Because of the strong absorption of the H and He continua, filaments on disk appear as dark features when observed in the EUV-FUV below 912 Å, that is in the H Lyman continuum head (504 Å for He i and 228 Å for He ii). This property is used to investigate the opacity of the medium and derive information on the prominence mass and degree of ionization. Furthermore, the dark aspect of filaments at high temperature emission observed in this waveband may come from what is called volume blocking, which means the lack of emission at such high temperatures (Heinzel and Anzer, 2001*; Schwartz et al., 2006*, and reference therein). At wavelengths longer than 912 Å filaments are often not visible on the Sun at chromospheric temperatures, meaning that their plasma is transparent to such wavelengths and that their emission is probably too faint to be measured against the disk emission. Instead, at the limb, at chromospheric temperatures the optically thin emission of a prominence has been estimated to be about one third that of the solar disk. Emissions from different layers of prominences, together with the thermal structuring of the PCTR, are useful for evaluating the radiation losses and energy balance. Despite being addressed by several studies (see for example Del Zanna et al., 2004*; Parenti and Vial, 2007*, and reference therein), these prominence aspects are still poorly understood.
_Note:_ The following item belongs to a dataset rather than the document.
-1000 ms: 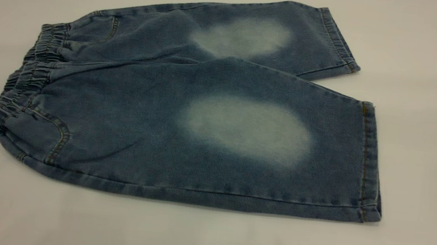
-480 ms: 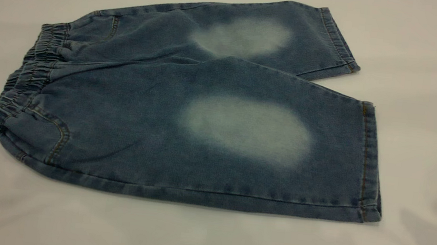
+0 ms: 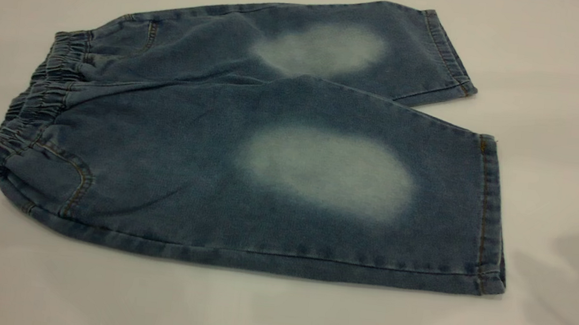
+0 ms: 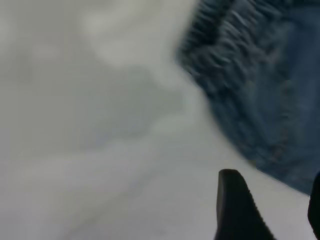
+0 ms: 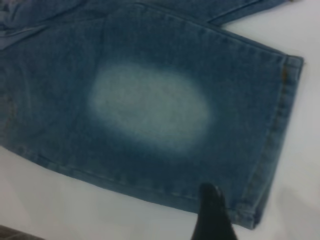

Prominences can also be observed at longer wavelengths. In particular, they are bright at the limb against the ambient corona when observed in the microwave range. On the contrary, they appear in absorption, similar to Hα images, when observed on the disk. Due to the density dependence of the radio wave propagation and the optical thickness of the medium, only the shorter radio waves (λ ≤ 1 cm) can emerge from the deepest (and densest) prominence layers. Longer wavelengths can be used to sample the PCTR (Chiuderi Drago, 1990). It should also be taken into account that, due to the non-uniform geometry of prominences and the density-dependent radio-wave propagation, radio observations at the limb provide information on a different layer of the prominence than sampled in disk observations.

To conclude, we mention the newly launched Interface Region Imaging Spectrograph (IRIS) NASA mission. Its high resolution instruments (about 0.4'') can provide prominence data, such as the Mg ii k&h lines profile. These are among the brightest lines of the solar chromosphere. To date the literature does not yet include results on prominence studies with IRIS, but throughout this review the diagnostics capability of this instrument will be discussed.